这项研究开发的3D生物打印平台代表了神经科学和组织工程领域的一个重大进步,此平台能够精确配置人类神经细胞,形成具有复杂结构和功能的人类神经网络模型。这些模型不仅为神经网络的动态研究提供了新工具,还可以模拟疾病过程,帮助开发和测试新药物。
Implication 研究应用
These 3D neural tissues can be used to test the efficacy and safety of new drug candidates and accelerate the translation of drugs from the lab to the clinic. It can also be used to study the workings of the human brain, including the establishment, maintenance, and functional alterations of neural circuits, which are critical for revealing how the brain processes information. It can help understand how nerve cells grow and interact in a three-dimensional environment, potentially valuable for designing and improving neural tissue repair strategies and therapeutic interventions.
这些3D神经组织可以用来测试新药物候选物的效力和安全性,加速药物从实验室到临床的转化。还能研究人类大脑的运作,包括神经回路的建立、维持和功能性改变,对于揭示大脑如何处理信息至关重要。

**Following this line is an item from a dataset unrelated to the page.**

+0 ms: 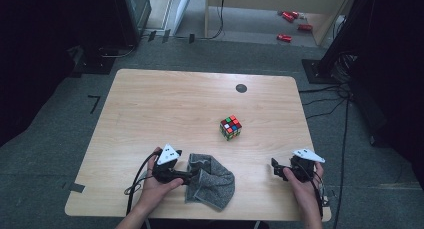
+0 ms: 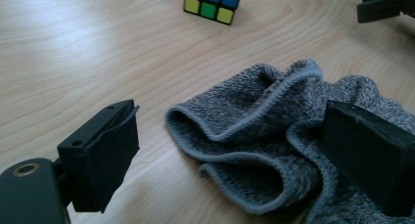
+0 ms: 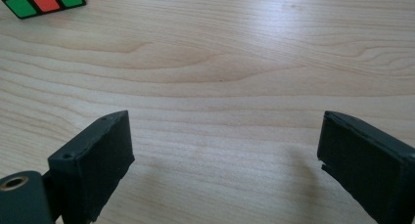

并且可以帮助理解神经细胞如何在三维环境中生长和相互作用,对于设计和改善神经组织修复策略和治疗性干预具有潜在价值。
Overall, this study provides us with a powerful tool to replicate and study the complexity of the human brain, potentially revolutionizing our treatment of neurological disorders, improving our understanding of cognitive function and brain disorders, and leading to a variety of innovative therapeutic strategies in the future.
总的来说,这项研究为我们提供了一个复制和研究人脑复杂性的强大工具,可能会革新我们对神经系统疾病的治疗,增进我们对于认知功能和大脑疾病的理解,并在未来形成各种创新的治疗策略。